Materials and Patients
41-year-old male, with a history of DM2, systemic arterial hypertension and rheumatoid arthritis, onset in June 2023 with fever and gastrointestinal symptoms (vomiting, nausea and stools with reduced consistency), associated with jaundice of 1 week after his symptoms. Diagnosis of Acute Liver Injury due to HAV is confirmed on 06/22/23, with Ac. IgM VHA (8.7 +), Transaminases >2000U/L and INR 2.4; support therapy and symptom control began with partial resolution on 09/2023. He subsequently re-entered the emergency area 11/2023 with jaundice, abdominal pain, and excessive fatigue. Acute Hepatitis was again determined with transaminases >2000 U/L, a 3F CT scan was performed and was normal, and the approach for autism was complemented with the following panel: negative ANAS and positive ASMAs 1:100, IgG 2780. Liver biopsy confirmed AIH. morphological changes compatible with autoimmune hepatitis. Treatment was started with Prednisone 0.5mg/kg, with subsequent maintenance based on Azathioprine, achieving biochemical remission 04/2024
Results
It has been postulated that HAV infection, as occurs with other viral infections, may be a triggering factor for latent AIH in susceptible individuals, considering multiple pathways of inflammation and immunotolerance defects.

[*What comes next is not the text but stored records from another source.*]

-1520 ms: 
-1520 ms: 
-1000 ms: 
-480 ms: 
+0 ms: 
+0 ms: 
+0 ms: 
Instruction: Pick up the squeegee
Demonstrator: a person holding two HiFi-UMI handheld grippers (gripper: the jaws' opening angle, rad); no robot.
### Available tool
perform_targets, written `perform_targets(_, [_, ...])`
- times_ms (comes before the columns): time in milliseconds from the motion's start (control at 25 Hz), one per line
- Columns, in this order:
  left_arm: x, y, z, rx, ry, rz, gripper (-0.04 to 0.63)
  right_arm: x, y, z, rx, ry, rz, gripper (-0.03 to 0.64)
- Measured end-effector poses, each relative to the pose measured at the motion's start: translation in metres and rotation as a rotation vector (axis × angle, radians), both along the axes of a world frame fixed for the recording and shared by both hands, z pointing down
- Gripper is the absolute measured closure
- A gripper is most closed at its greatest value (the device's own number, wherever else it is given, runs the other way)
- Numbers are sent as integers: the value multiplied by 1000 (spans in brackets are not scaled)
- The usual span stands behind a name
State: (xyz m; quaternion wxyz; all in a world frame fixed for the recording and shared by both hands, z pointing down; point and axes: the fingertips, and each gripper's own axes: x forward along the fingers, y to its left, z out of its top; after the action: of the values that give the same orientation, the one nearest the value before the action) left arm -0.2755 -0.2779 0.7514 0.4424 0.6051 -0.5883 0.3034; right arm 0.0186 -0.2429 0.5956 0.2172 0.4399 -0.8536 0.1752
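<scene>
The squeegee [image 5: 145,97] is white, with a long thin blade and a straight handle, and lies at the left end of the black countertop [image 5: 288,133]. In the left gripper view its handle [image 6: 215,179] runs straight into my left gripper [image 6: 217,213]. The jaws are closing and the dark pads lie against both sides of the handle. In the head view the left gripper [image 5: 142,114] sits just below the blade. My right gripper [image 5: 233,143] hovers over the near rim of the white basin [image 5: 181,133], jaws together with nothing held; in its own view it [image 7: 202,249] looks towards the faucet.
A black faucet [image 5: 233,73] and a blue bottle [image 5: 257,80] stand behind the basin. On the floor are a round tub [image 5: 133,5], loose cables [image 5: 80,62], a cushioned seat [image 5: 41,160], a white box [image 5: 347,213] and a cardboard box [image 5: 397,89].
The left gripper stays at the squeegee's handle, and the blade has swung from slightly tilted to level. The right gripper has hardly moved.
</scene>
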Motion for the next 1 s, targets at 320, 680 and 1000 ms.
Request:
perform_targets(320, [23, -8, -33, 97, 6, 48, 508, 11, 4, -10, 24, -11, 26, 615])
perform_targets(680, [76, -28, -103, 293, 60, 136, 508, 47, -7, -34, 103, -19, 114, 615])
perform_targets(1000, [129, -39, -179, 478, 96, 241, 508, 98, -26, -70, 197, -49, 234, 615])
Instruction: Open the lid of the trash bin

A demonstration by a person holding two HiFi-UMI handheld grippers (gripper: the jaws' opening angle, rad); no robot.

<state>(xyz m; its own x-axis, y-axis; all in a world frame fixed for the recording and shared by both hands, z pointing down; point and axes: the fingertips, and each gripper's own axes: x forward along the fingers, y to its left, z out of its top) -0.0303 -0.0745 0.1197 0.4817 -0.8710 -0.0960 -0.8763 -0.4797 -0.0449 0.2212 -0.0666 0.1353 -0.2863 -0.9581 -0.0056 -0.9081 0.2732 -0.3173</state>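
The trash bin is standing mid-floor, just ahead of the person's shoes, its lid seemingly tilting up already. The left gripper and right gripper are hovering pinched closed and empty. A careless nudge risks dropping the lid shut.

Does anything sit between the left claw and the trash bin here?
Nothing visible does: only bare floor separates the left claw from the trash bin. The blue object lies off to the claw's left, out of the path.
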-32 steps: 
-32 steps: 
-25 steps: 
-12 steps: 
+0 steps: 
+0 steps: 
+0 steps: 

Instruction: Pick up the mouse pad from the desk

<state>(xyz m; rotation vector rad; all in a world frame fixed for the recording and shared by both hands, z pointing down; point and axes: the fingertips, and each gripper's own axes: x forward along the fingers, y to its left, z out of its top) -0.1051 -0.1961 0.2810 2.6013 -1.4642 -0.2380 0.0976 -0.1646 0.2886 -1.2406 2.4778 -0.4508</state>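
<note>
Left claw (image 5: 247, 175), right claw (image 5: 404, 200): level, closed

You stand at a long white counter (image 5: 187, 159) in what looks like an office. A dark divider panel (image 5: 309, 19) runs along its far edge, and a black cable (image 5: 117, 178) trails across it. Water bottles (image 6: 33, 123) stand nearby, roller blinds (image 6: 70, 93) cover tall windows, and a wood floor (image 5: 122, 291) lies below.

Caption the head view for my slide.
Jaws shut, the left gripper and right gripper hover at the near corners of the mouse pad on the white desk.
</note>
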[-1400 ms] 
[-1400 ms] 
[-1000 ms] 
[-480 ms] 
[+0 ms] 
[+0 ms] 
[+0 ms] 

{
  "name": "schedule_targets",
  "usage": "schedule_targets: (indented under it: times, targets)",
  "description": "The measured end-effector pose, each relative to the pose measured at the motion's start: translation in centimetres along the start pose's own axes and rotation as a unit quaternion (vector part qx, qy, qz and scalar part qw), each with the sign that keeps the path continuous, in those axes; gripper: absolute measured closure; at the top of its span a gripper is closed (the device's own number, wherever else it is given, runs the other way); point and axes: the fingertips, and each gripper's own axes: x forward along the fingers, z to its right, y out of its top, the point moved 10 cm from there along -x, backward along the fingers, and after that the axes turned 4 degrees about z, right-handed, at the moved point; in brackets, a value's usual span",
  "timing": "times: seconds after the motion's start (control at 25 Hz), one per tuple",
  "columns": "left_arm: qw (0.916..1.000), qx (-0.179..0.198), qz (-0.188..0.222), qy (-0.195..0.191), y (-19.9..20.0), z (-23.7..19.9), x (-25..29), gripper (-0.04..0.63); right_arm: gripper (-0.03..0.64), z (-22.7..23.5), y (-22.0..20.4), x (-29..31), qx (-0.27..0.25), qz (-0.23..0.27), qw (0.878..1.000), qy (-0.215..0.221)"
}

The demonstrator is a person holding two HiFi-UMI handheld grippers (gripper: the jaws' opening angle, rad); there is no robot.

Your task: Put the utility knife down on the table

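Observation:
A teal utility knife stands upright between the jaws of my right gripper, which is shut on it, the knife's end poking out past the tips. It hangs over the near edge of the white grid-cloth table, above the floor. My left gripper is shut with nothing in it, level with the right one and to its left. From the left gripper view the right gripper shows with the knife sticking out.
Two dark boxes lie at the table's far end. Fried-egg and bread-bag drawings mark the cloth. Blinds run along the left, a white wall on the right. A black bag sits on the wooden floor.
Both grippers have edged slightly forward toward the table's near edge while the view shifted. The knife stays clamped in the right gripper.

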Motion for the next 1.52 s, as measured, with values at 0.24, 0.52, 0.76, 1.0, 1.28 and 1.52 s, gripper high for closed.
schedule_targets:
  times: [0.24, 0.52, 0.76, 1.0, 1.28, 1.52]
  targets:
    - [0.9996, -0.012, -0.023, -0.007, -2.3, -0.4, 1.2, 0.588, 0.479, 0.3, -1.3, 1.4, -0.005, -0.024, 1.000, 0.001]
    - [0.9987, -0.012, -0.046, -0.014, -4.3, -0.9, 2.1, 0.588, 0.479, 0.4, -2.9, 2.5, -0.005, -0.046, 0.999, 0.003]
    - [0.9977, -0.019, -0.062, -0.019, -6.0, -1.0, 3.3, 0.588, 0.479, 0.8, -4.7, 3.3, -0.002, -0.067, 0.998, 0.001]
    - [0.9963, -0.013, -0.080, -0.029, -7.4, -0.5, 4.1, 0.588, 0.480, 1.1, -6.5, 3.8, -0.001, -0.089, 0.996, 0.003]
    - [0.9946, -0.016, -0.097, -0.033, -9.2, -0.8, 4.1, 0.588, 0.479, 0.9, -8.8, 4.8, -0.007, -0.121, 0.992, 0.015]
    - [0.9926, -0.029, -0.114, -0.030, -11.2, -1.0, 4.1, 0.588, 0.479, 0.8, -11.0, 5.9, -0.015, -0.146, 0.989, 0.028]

Most of the reported cases are diagnosed 5 months after the acute event HAV; in the case of our patient, it was 6 months after the acute event, completing a score of 7 points by the simplified system. In case reports of OAB-associated AIH, treatment has been initially established with oral Prednisone 0.5 to 1 mg/kg day, with maintenance of Azathioprine or Mycophenolate Mofetil with comparable response rates. The goal of treatment is biochemical and histological remission with the goal of avoiding progression of liver damage and mortality.
Conclusions
Viral infections have been associated with the development of autoimmune hepatitis, HAV in up to 3% based on case reports due to the rarity of the presentation. The pathophysiology of presentation triggered by OAB is poorly defined. Biopsy and differential diagnoses are the mainstay in the approach to these patients.
期刊介绍:
Annals of Hepatology publishes original research on the biology and diseases of the liver in both humans and experimental models. Contributions may be submitted as regular articles. The journal also publishes concise reviews of both basic and clinical topics.